岑沧海嗅了嗅空气中的香味:“停一下。”

    姜思思一愣,将马车停到路旁,岑沧海的手从里面伸了出来,扒着车框往外走:“我去买些吃食回来。”

    这个时候姜思思才意识到原来这人是饿了。

    她将人推了回去,强迫岑沧海安坐在车上,姜思思手一摊:“钱拿来,想吃什么,我买。”

    岑沧海看了好一会儿,突然失笑道:“你可真是把我当瓷器了。”

    姜思思理直气壮地反问:“难道你不是?”

    岑沧海一噎,发现对比身体壮如牛的姜思思,他似乎真的是。

    默不吭声地拿了一锭银子,姜思思接过来,放到手里颠了颠:“多了。”

    岑沧海无奈地说:“我没有铜板了。”

    姜思思叹了口气,将银子还给岑沧海:“那这顿算我请了。”

    说罢不等岑沧海反应,直接去饼摊前,买了足足三张大饼。

    还考虑到岑沧海光吃饼容易噎,又讨了碗豆汤。

    把这一切交给岑沧海后,姜思思坐在一旁,耐着性子等岑沧海吃完。

    然而贵公子事情规矩多,吃饭都慢吞吞的。他一边吃一边问:“你那边如何?”

    姜思思略一思索,懂了,这是来自学霸的关心。她昂起头镇定地说:“落选了。”

    岑沧海顿了顿:“哦?哪一场?”

    “营阵第一场便落选了。”

    岑沧海了然。

    若是这一场,那姜思思落选在他意料之内。

    “可有哪位将军找人问你?”

    “自然是没有的。”姜思思坦坦荡荡,仿佛这不是什么大不了的事情。

    岑沧海咽下最后一口饼,眼眸低垂,轻声道:“你就没有不甘心?”

    “为何要不甘?”姜思思奇怪地反问,“我早就猜到了,若你是将军,你会要一个女人吗?”

    岑沧海默然。

    “军营里处处是男人,我一个女子进去,听起来怎么都奇怪。”姜思思说,“若是你娘还在,或许我还有出路。”

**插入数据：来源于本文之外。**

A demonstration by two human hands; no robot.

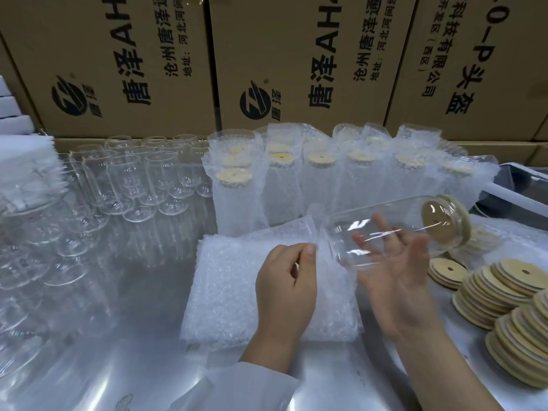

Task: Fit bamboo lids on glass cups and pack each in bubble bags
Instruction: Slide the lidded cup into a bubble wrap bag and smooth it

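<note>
left hand [284, 280], near centre, pinches the mouth of the top bubble bag [234, 280]. right hand [397, 271], fingers straight and spread, cradles the glass cup [382, 218] on its side, bamboo lid [439, 222] fitted, base at the bag's mouth. loose lids [504, 287] stacked right.

shiny table [142, 336]: empty cups [136, 179], bubble bags [237, 280], bamboo lids [504, 292].
</note>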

    岑沧海猛然抬头,姜思思像是不知道自己说了什么话一般,她慢慢悠悠地重新拿起鞭子,替岑沧海把帘子放下,振臂一挥:“走了。”

    到门口有奴仆过来替他们牵马,姜思思突然有感而发:“如果你考上了功名,做官了,是不是就不能住这里了。”

    岑沧海沉默了一会儿:“或许吧。”

    姜思思琢磨了半天都不知道这个或许到底是个什么意思。

    直到进去以后,听见岑沧海和聂天宁一问一答,姜思思才恍然,原来这个朝代的科举不是她印象里的考上了就有功名。这里的科举只是一种当官资格的获取门道,中间还要经过漫长的“试官”环节,如果朝廷哪个部门看上了你,便可以录取了。

    而这样一通下来,试官时间少则一两年,多则三四年。

    有的人可能兜兜转转哪个地方都去过了,还是没被选上官,这种就是少数中的少数了。

    聂天宁并不担心岑沧海有没有官做,站在姜思思这边的理解,毕竟岑沧海就算没考上,他也能通过自己世子的身份谋得一份官职,聂天宁自然是不担心的。

    可这对岑沧海来说能不能接受自己受了庇佑,那就不知道了。

    等待放榜的日子里,岑沧海前所未有的放松,他日日出去喝酒饮茶,好像有搞不完的应酬,姜思思识趣地没有跟出去,照旧在聂府舞着自己的剑,做自己的事情。

    直到这一日,岑沧海身边的贴身小厮匆匆回来:“将军!不好了!世子殿下把人给打了!现下被抓去京兆府了!”

    姜思思蹭得一声站了起来:“你说什么?”

    岑沧海那个弱鸡还能打人?

    被他打的怕不是腿脚不利索吧!

    -

    聂天宁听完这件事,表示自己知道了,然后转头就将姜思思派了出去。

    “你去看看怎么回事。”

    姜思思在去的路上问了小厮,但小厮也是一问三不知,从小厮的角度来看,世子是突然暴起,一下子就推翻了桌塌,而后操起酒瓶就往人后脑勺上砸,把前面那两个公子砸的是头破血流。

    姜思思再问,岑沧海砸的人竟然还是熟人——兵部尚书的嫡子,他们见过面的杜轩寻,以及他带来的一个亲戚。

    姜思思心想,哦,原来是偷袭。

    她就说,以岑沧海那个力气,怎么可能一对多还打赢架呢?

    只不过这个人选有点不巧,打到岑泓的亲戚了,这不是上赶着让岑泓记仇吗?

    然而等到了现场,姜思思才发现自己这口气松的太早了。

    “你……”姜思思眼神在三个人之前徘徊,神情艰涩,一把拉过岑沧海悄声道,“这不是二公子吗?你怎么把他也给砸了!”